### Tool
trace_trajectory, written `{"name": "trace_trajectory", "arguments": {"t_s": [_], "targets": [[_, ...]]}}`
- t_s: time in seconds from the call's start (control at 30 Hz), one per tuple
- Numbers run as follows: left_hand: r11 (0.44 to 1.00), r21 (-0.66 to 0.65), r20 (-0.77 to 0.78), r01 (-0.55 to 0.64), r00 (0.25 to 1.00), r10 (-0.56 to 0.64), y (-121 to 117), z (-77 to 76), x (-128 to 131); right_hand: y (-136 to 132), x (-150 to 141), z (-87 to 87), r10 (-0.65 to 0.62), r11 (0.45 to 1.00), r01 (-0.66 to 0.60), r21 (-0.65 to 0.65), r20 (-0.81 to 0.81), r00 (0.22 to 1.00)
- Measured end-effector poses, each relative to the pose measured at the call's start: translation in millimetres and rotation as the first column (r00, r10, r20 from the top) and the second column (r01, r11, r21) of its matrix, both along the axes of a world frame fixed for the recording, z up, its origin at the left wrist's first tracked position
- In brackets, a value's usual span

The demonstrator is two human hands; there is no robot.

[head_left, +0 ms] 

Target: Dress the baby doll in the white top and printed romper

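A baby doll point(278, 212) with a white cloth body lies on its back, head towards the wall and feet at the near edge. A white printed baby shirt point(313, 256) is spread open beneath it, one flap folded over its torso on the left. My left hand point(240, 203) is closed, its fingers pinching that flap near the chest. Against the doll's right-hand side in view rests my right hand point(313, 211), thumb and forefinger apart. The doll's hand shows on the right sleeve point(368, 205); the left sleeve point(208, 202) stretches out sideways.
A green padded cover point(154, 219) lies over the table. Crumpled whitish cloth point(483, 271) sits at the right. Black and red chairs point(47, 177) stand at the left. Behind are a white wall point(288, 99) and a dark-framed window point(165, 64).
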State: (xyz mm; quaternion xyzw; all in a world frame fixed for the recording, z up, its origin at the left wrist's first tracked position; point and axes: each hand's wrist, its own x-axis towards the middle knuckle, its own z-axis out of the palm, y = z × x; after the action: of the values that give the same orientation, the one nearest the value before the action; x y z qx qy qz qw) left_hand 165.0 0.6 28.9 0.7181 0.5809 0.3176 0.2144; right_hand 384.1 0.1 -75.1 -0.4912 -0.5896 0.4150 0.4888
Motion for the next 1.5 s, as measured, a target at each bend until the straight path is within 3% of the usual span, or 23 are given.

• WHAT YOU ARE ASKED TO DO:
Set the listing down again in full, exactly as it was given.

• TASK SOLUTION:
### Tool
trace_trajectory, written `{"name": "trace_trajectory", "arguments": {"t_s": [_], "targets": [[_, ...]]}}`
- t_s: time in seconds from the call's start (control at 30 Hz), one per tuple
- Numbers run as follows: left_hand: r11 (0.44 to 1.00), r21 (-0.66 to 0.65), r20 (-0.77 to 0.78), r01 (-0.55 to 0.64), r00 (0.25 to 1.00), r10 (-0.56 to 0.64), y (-121 to 117), z (-77 to 76), x (-128 to 131); right_hand: y (-136 to 132), x (-150 to 141), z (-87 to 87), r10 (-0.65 to 0.62), r11 (0.45 to 1.00), r01 (-0.66 to 0.60), r21 (-0.65 to 0.65), r20 (-0.81 to 0.81), r00 (0.22 to 1.00)
- Measured end-effector poses, each relative to the pose measured at the call's start: translation in millimetres and rotation as the first column (r00, r10, r20 from the top) and the second column (r01, r11, r21) of its matrix, both along the axes of a world frame fixed for the recording, z up, its origin at the left wrist's first tracked position
- In brackets, a value's usual span

The demonstrator is two human hands; there is no robot.

[head_left, +0 ms] 

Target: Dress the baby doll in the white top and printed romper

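A baby doll point(278, 212) with a white cloth body lies on its back, head towards the wall and feet at the near edge. A white printed baby shirt point(313, 256) is spread open beneath it, one flap folded over its torso on the left. My left hand point(240, 203) is closed, its fingers pinching that flap near the chest. Against the doll's right-hand side in view rests my right hand point(313, 211), thumb and forefinger apart. The doll's hand shows on the right sleeve point(368, 205); the left sleeve point(208, 202) stretches out sideways.
A green padded cover point(154, 219) lies over the table. Crumpled whitish cloth point(483, 271) sits at the right. Black and red chairs point(47, 177) stand at the left. Behind are a white wall point(288, 99) and a dark-framed window point(165, 64).
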State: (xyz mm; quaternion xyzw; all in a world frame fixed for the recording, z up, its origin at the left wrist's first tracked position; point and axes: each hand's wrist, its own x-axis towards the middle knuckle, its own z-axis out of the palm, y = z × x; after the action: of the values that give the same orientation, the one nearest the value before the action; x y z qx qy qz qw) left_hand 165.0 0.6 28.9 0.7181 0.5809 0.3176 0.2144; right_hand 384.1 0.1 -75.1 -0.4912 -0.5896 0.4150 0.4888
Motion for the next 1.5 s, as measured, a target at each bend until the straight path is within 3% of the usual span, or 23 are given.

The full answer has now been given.